Reproduce, from the lines below, exactly the stretch that begins at the line containing "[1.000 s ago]" and ends at the line containing "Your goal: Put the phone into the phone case", both included.

=== Material for this task ===

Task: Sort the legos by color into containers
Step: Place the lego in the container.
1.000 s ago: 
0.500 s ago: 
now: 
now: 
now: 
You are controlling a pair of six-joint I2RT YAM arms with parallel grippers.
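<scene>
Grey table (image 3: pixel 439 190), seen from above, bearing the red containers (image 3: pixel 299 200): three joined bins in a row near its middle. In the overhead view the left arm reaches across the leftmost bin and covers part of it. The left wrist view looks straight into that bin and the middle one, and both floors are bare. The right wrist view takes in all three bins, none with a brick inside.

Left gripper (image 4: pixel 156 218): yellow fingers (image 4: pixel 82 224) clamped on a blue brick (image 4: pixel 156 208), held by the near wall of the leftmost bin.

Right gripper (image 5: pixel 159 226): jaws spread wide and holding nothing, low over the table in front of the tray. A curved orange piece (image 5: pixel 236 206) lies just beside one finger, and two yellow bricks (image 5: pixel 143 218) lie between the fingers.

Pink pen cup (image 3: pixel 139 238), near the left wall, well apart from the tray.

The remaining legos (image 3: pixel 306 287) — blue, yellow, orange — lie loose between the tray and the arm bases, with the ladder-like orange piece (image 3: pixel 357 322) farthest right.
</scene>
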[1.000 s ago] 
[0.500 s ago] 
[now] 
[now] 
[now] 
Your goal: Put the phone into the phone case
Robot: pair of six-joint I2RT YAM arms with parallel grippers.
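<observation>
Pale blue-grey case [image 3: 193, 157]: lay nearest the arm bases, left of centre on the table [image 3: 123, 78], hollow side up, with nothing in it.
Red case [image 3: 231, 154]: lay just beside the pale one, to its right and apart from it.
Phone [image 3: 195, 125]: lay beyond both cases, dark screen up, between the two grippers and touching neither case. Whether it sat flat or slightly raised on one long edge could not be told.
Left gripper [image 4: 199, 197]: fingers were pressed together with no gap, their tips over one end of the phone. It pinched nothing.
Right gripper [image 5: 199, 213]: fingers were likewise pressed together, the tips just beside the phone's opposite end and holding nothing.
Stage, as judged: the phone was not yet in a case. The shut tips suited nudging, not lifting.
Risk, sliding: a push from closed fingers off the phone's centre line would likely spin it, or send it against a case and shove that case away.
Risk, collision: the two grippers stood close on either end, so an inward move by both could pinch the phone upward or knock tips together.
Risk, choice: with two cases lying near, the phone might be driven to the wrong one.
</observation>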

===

**Answer section:**
[1.000 s ago] 
[0.500 s ago] 
[now] 
[now] 
[now] 
Your goal: Put the phone into the phone case

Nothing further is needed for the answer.